I had to admit at that part my stomach clenched the worst. Not that I'd thought I meant anything to Felix. I didn't. And he meant nothing to me. We weren't even friends. More like acquaintances that sometimes bumped into each other.
Lips first.
I closed my eyes, willing myself not to think about it.
Mathew pulled us up in front of the Queen's Cozy Inn and let us out. He gave me one backward glance in his rearview mirror, eyes still wary, before collecting his fare and pulling away from the curb. I had a bad feeling that if Dana and I didn't find the real killer soon, that was the kind of look I was doomed to for life.
After handing over my credit card to the frizzy haired girl on duty behind the desk, Dana and I were shown to a room on the second floor. The bed was standard issue, the duvet a pastel floral print. A scarred dresser sat at one end, a tiny bathroom the other. A television set with rabbit ears sat on the dresser and above that hung a framed lithograph of Queen Elizabeth. The Ritz, it was not. But I didn't care. All I wanted was sleep. Hopefully in the morning things would make more sense.

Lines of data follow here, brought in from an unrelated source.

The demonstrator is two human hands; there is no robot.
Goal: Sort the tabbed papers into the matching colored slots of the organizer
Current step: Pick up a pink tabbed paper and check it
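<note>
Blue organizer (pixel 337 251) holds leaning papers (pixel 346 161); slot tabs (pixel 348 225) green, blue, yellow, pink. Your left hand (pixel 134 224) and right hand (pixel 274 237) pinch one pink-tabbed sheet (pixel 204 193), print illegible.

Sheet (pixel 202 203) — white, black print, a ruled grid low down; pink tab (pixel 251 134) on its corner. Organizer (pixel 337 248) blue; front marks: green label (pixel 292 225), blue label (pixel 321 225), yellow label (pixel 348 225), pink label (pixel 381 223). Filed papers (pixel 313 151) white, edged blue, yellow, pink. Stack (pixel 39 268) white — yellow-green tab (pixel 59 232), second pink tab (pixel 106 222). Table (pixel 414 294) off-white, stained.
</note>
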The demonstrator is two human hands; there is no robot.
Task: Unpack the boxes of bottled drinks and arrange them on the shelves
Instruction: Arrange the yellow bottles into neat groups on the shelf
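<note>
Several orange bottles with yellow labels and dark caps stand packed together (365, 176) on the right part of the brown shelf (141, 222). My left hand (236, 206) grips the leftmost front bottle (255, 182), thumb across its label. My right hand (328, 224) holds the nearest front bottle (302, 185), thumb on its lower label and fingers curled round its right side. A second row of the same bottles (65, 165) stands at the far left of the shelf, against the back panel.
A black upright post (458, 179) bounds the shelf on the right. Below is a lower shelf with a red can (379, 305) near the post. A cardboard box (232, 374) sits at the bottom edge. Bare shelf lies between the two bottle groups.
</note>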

The room was dark. A single lamp gave off a dim red glow, bathing the room in a light eerily reminiscent of blood. I held my breath, searching through the darkness for him. I wasn't sure who I was looking for, but I knew I had to find him. People were everywhere, bumping up against me, crowding in from all angles. Then I heard the crowd cheering, yelling, hollering. I fought my way through them, pushing and shoving, straining on tip-toe to see around them. He had to be here somewhere. I fought my way through the growing crowd to the front. And, there in the center of the room, standing under a bright red spotlight, was Mrs. Rosenblatt, wearing a leather corset and wielding a long, leather riding crop.